Entonces lo giré y lo miré. Sus ojos
eran hermosos pozos de poder. Sí, poder. Podía conmigo y con
cualquiera. Podía volver loco al más cuerdo. Su mano derecha
comenzó a manipular mis testículos mientras hacía una caída de
ojos demasiado erótica. Volví a besarlo, pero esta vez lo agarré
del cuello con la diestra y deslicé mis dedos hasta la parte
inferior de su mandíbula. Cuando paré el beso escupí en su boca y
luego mordí, tirando con cierta violencia, de su labio inferior. Di
un par de bofetadas bien fuertes, las cuales hubiesen tumbado a
cualquiera, mientras lo agarraba bien por el brazo con la otra mano.
Por último metí mis dedos en su boca y presioné su lengua. Él no
dudó en cerrar sus labios y comenzar a succionar como si fuese mi
miembro. Hacía aquello en el mismo momento que sus dedos apretaban
con deseo la base de mis testículos.
—Saborea entonces—dije empujándolo
hacia el suelo.
Quedó de rodillas con su boca pegada a
mi glande, el mismo que lamió mirándome lascivamente. De nuevo una
caída de ojos hizo que mi miembro palpitara aún más. La erección
era casi absoluta. Su lengua humedecía desde la base hasta la punta
y de la punta a la base. Incluso dejó un par de besos en mi vientre
y muslos antes de iniciar una garganta profunda. Mis dedos se
enredaron sus largos cabellos ondulados y mi cadera se volvió loca.
Perdí la cabeza y la noción del lugar donde nos hallábamos.
El fantasma seguía mirándonos desde
uno de los rincones. Reía encantado ante el espectáculo que le
ofrecíamos. Era sin duda alguna algo que cualquiera disfrutaría.
El sonido del chupeteo se convirtió en
la mejor melodía y la acompañaba con el eco de mis gruñidos. Sólo
lo incorporé porque quería bajar un poco su ropa interior. Al
hacerlo lo senté en la mesa y eché a un lado sus braguitas, sacando
por el lateral derecho su miembro erguido. Por supuesto, retiré la
piel sobrante de su glande y jugué con ella. Por último succioné
un par de veces logrando que sus piernas se abrieran.
—Julien, Julien, Julien... amor
mío...—decía recostándose en la mesa entretanto me empujaba. Ya
estaba harto de juegos y dispuesto a todo. Ni siquiera había
acomodado su entrada, pero eso no importaba. Sabía que él había
estado jugando en el coche que había decidido traerlo hasta mi
despacho de abogados e inversionistas.
Abrí bien sus piernas, tomé el abre
cartas y rompí la lencería para envolverme con sus muslos.

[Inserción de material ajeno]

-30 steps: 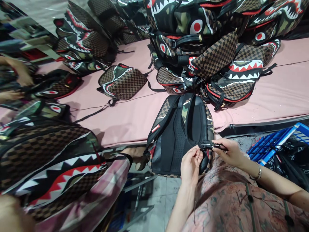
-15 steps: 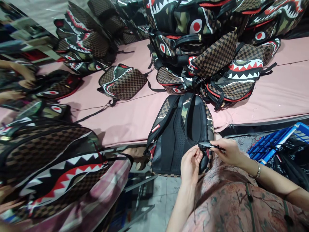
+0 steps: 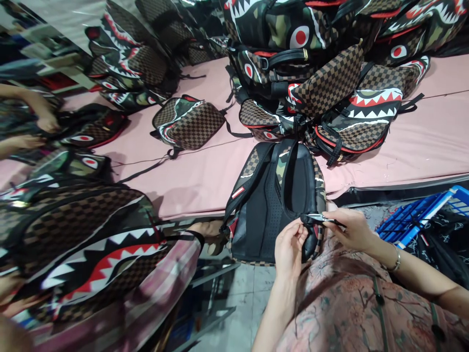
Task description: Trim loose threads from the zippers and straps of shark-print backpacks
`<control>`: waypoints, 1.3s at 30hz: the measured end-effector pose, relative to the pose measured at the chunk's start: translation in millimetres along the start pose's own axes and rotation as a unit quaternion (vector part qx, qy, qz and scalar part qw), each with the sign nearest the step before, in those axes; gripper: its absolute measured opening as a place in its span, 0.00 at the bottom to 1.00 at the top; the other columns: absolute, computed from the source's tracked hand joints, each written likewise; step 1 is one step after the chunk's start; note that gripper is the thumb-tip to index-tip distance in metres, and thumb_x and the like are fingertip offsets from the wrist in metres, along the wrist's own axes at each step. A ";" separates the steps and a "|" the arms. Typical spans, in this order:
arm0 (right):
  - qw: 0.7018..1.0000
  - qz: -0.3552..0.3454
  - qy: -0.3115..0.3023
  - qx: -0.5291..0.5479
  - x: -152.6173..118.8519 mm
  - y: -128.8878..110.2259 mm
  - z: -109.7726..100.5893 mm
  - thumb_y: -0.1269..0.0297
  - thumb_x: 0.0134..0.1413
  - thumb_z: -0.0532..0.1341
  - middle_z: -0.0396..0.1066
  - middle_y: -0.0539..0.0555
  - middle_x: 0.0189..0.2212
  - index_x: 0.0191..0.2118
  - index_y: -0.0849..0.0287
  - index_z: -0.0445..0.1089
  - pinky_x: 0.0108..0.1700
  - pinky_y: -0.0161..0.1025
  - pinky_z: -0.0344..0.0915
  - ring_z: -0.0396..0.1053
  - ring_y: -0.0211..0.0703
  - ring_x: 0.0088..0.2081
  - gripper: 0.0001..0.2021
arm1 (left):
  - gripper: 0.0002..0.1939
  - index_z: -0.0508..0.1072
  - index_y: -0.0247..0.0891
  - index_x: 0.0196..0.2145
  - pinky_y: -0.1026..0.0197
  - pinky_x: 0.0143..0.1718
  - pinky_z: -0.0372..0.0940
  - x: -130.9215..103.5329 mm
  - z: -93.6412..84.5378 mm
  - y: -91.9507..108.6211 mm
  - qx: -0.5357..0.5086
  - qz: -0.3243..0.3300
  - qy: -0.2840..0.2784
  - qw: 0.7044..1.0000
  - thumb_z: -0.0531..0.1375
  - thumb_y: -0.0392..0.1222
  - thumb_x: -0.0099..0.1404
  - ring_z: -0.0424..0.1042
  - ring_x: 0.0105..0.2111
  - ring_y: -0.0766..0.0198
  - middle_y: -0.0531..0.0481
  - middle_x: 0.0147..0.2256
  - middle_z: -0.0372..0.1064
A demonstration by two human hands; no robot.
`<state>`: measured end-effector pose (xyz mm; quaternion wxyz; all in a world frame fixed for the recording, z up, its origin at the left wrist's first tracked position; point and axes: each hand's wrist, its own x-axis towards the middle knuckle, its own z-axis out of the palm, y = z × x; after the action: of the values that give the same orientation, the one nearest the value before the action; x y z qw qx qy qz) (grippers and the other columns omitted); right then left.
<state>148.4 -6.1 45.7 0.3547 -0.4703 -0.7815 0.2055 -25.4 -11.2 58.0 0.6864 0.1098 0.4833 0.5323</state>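
Observation:
A backpack leans against the table edge before me, its black padded back facing up, with checkered and camouflage sides. My right hand is closed around small thread snips, whose metal blades point left. Their tips are at the lower end of the right shoulder strap. My left hand is closed, thumb and fingers pinched at that strap end. Whether a loose thread lies between the fingers is too small to tell.
A pink-covered table bears piled shark-mouth backpacks and a small checkered bag. At left, another person's plaid sleeve is beside a large backpack. Another person's hands work farther back. A blue crate stands at right.
The view has shifted slightly. The snips and my right hand have moved a little to the right, while my left hand keeps its pinch in nearly the same place.

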 end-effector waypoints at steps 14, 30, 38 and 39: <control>0.979 0.120 0.053 0.158 1.1 -1.8 2.3 0.61 0.55 0.56 0.71 0.53 0.33 0.39 0.58 0.68 0.32 0.34 0.64 0.68 0.40 0.33 0.09 | 0.19 0.66 0.33 0.19 0.71 0.20 0.54 12.1 -0.2 -10.0 0.034 0.018 0.057 0.998 0.68 0.50 0.44 0.57 0.16 0.76 0.59 0.15 0.56; 0.978 0.101 0.027 0.183 -9.1 -5.0 3.8 0.62 0.56 0.56 0.73 0.53 0.34 0.43 0.58 0.68 0.34 0.35 0.65 0.69 0.40 0.33 0.11 | 0.12 0.76 0.36 0.30 0.65 0.38 0.60 14.6 -13.7 -25.0 0.102 0.109 -0.034 0.988 0.68 0.42 0.46 0.65 0.32 0.68 0.52 0.30 0.68; 0.993 0.034 0.010 0.110 -6.7 -3.4 7.3 0.63 0.55 0.57 0.73 0.55 0.37 0.43 0.57 0.69 0.39 0.37 0.65 0.70 0.42 0.38 0.10 | 0.10 0.77 0.36 0.29 0.67 0.34 0.58 14.2 -14.7 -26.1 0.196 0.204 -0.035 0.959 0.66 0.42 0.48 0.62 0.29 0.69 0.53 0.27 0.62; 0.994 0.028 0.008 0.106 -6.1 -3.1 7.6 0.63 0.55 0.57 0.74 0.55 0.36 0.43 0.58 0.69 0.38 0.37 0.65 0.70 0.42 0.37 0.10 | 0.10 0.77 0.36 0.29 0.67 0.33 0.58 14.1 -15.1 -26.3 0.197 0.203 -0.033 0.959 0.66 0.43 0.48 0.61 0.29 0.69 0.53 0.27 0.62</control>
<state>142.8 -12.9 40.5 0.4026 -0.4533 -0.7390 0.2937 -21.2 -15.7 25.1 0.5442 0.3563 0.5227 0.5510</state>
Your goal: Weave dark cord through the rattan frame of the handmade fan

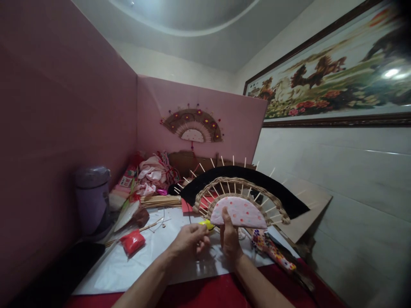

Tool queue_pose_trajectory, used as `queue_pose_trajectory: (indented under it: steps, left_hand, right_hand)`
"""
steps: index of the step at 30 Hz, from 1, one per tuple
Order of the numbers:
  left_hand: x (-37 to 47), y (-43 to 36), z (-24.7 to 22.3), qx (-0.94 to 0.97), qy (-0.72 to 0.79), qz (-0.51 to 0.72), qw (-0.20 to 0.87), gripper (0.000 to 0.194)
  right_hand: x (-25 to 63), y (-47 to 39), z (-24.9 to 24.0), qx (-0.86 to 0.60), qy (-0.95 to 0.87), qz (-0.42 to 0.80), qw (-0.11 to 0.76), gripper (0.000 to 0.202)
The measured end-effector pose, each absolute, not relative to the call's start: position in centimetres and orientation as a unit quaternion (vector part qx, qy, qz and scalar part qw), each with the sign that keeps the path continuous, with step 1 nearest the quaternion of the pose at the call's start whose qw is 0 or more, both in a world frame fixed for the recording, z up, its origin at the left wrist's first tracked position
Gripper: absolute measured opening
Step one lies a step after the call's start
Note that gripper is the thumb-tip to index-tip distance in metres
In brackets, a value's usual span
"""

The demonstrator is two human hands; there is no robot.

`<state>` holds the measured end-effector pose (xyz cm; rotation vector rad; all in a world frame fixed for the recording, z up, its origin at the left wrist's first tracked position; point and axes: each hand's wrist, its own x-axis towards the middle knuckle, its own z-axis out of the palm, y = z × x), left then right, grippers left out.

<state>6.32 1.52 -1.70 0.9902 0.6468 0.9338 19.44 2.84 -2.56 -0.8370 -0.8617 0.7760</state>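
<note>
My right hand (230, 240) pointed up and held the fan (239, 172) above the white sheet (112, 273), thumb on its pink part (245, 213). My left hand (192, 239) curled by something yellow (207, 224); I couldn't tell if it held it.

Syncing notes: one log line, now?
left hand: at yellow item | right hand: grips black-banded fan | white sheet: red packet | pink panel: flowered fan

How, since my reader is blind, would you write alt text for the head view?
The right hand holds up a black-banded fan with thin sticks and a spotted pink base; the left hand is at a small yellow item. Behind, a flowered fan hangs on a pink panel.
</note>
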Motion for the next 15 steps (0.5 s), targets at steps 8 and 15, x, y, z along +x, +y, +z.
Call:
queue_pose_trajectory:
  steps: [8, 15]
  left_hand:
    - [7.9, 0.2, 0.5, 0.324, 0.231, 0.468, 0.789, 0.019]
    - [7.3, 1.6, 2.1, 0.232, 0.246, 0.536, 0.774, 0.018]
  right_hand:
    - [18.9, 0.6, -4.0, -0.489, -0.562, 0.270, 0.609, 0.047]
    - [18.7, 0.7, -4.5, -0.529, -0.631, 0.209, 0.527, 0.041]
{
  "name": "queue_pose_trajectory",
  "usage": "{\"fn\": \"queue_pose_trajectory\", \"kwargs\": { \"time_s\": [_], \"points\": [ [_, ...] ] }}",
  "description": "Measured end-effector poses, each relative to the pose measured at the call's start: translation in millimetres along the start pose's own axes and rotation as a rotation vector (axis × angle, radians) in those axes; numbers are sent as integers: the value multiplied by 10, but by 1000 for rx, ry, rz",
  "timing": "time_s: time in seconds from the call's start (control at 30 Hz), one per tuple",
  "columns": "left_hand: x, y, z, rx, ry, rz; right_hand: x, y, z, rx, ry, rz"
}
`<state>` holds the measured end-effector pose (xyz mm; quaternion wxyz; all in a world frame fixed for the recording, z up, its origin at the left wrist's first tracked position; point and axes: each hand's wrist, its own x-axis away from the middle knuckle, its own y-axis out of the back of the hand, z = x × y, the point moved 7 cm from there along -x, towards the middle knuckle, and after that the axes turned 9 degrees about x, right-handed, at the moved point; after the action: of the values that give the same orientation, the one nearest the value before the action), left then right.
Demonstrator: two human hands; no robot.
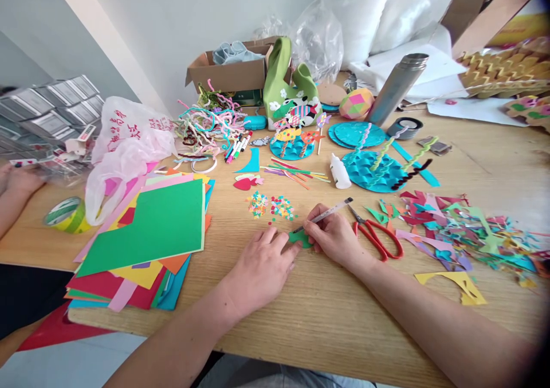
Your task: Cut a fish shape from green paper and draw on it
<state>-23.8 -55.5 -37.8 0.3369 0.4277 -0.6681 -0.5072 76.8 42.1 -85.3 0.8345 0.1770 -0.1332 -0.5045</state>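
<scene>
My right hand (333,236) grips a slim pen (329,211) with a clear barrel and dark end. The pen's tip is at a small piece of green paper (299,238) lying on the table. My left hand (264,260) lies with fingers stretched out, their tips pressing the paper's left edge; part of the paper is hidden under the hands. Red-handled scissors (380,236) lie just right of my right hand. Small piles of coloured paper dots (282,207) sit beyond the hands, with a white glue bottle (340,172) farther back.
A stack of coloured paper (172,216) and yellow tape (66,215) lie left. Paper scraps (468,227) spread right. Behind are blue decorated discs (373,170), pipe cleaners (210,121), a green felt bag (286,87) and a tilted metal flask (397,90). Another person's hand (19,179) rests far left.
</scene>
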Motion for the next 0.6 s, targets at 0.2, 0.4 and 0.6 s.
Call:
{"fn": "queue_pose_trajectory", "kwargs": {
  "time_s": [0.2,0.4,0.6],
  "points": [
    [0,5,-1,-12,4,-8,-3,3,0,1,7,-4],
    [-3,3,0,-9,2,-3,4,-3,-14,-4,-4,1],
    [-3,-3,-4,-1,-1,4,-8,-4,-3,-4,-7,5]
  ]
}}
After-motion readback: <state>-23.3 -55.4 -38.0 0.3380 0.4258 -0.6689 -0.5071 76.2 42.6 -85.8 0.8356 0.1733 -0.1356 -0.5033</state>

Finalmente me introduje en su interior y bombeé con rabia, destreza
y deseo. Él buscó agarrarse de cualquier forma, pero la única que
halló fue incorporarse ligeramente y colocar sus manos en mis
brazos, justo por debajo de mis hombros, mientras yo me aferraba a su
encorsetada cintura.
—Zorra, di lo que eres—dije en
medio del éxtasis.
—Soy tu puta, tu muñeca, tu zorra...
Soy todo tuyo—balbuceó echando la cabeza hacia atrás, dejando los
ojos en blanco y finalmente cerrando estos mientras todo su cuerpo se
tensaba. Elevó la cadera, apretó su trasero estrangulando mi sexo,
mientras sus uñas se enterraban en mis brazos. Eyaculó. Yo hice lo
mismo.
Fue la primera vez, aunque no la
última, que lo hicimos en mi despacho. El descaro fue en aumento.
Todos sabían que el joven que a veces me acompañaba a ciertos
recados por la noche, cuando ya gran parte de la ciudad dormía, se
travestía para cumplir mis fantasías eróticas más pronunciadas.